The Arts Village typifies the beauty and philosophical coherence of Valley School. The beautiful buildings merge into the surrounding landscape; the various music, dance and art studios somehow convey a sense of oneness and not separateness; and children and teachers move at an unhurried pace. I saw children clearing up after carpentry; the pottery area with what appeared like thousands of silent figurines moulded by knowing child hands; kathak and tabla practice flowing. I got the sense of a quality of silence – as if the big banyan behind the buildings and the rest of nature crowding in was a sponge soaking up the sounds and activities of the many children and their teachers.

valley-school-2 I also walked some more distance into the 100 acres to see the hostels, the staff quarters and the retreat centre. I got a feeling that everybody knew everybody else – must be just a feeling – it IS difficult to know 350 students and 65 teachers on a first name basis. But there was nothing ambiguous about the way Kamini’s 11th standard class interacted with her. I heard them asking for admin help, discussing interpersonal problems, and in some cases gently pulling her leg. She was variously addressed as aunty, Kamini aunty and in one case as ‘yaar’. Surrounded by her class with their urgent requests she did appear to be more ‘yaar’ than ‘aunty’.

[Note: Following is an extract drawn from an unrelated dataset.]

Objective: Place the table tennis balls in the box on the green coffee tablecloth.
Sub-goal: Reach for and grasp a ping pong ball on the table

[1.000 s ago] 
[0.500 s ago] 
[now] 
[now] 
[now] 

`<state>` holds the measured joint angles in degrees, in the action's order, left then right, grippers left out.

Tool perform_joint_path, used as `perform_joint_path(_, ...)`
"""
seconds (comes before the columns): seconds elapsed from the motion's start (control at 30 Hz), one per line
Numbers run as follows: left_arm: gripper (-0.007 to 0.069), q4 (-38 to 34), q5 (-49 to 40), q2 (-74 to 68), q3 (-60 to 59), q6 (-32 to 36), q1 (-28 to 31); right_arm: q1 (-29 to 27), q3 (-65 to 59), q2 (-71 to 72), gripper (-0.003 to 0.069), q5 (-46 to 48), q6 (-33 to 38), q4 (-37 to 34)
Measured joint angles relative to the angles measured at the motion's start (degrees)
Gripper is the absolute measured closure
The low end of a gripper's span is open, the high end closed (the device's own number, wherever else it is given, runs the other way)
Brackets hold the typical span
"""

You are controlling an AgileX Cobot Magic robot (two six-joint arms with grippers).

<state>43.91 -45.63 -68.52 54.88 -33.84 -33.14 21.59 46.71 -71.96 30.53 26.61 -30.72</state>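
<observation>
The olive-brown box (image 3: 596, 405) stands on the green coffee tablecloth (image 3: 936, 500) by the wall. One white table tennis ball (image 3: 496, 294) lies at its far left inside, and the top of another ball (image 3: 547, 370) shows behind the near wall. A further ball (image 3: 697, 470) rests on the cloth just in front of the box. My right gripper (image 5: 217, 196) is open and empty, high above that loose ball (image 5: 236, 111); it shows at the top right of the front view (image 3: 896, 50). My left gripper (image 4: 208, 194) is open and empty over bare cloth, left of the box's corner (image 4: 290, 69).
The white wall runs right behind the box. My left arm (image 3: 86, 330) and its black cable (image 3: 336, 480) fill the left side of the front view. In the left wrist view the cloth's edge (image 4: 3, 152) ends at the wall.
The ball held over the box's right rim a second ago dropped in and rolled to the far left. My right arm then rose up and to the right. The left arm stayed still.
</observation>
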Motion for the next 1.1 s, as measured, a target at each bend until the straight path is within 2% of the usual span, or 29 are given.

Jayaram, the principal who has been in the Krishnamurti Foundation India (or KFI) schools system for 25 years joined after he reluctantly stood in for an absent geography teacher and liked his experience so much that he stayed on and worked in two other KFI schools before spending 19 years at Valley school. He was very busy the day I visited the school but we got to spend some unhurried time over evening tea and snacks and I had a wonderful chat with him. I also got some time with Dr Satish Inamdar who was then the director of the school and was an acknowledged expert on alternative methods of education in India. (Dr Inamdar passed away in January 2016 a year or so after I met him at Valley school) Both Dr Inamdar and Jayaram came across as calm, collected, wise individuals. I believe that it takes wise people to create a Valley School.

Quick facts

Been around for: 35 years
Number of teachers/staff: 65
Number of children: 365
Classes handled: Pre-school to 12
USP: Day school with a forested 100 acre campus and residential facility for children in 11th and 12th classes
Location: Tathguni post, Off Kanakpura road, 17 km south of Bangalore
Website: http://valleyschool.herokuapp.com/

The author got his degree from IIT Kharagpur in 1988 and is currently a Wipro Education Fellow. He can be reached at arunelassery@hotmail.com.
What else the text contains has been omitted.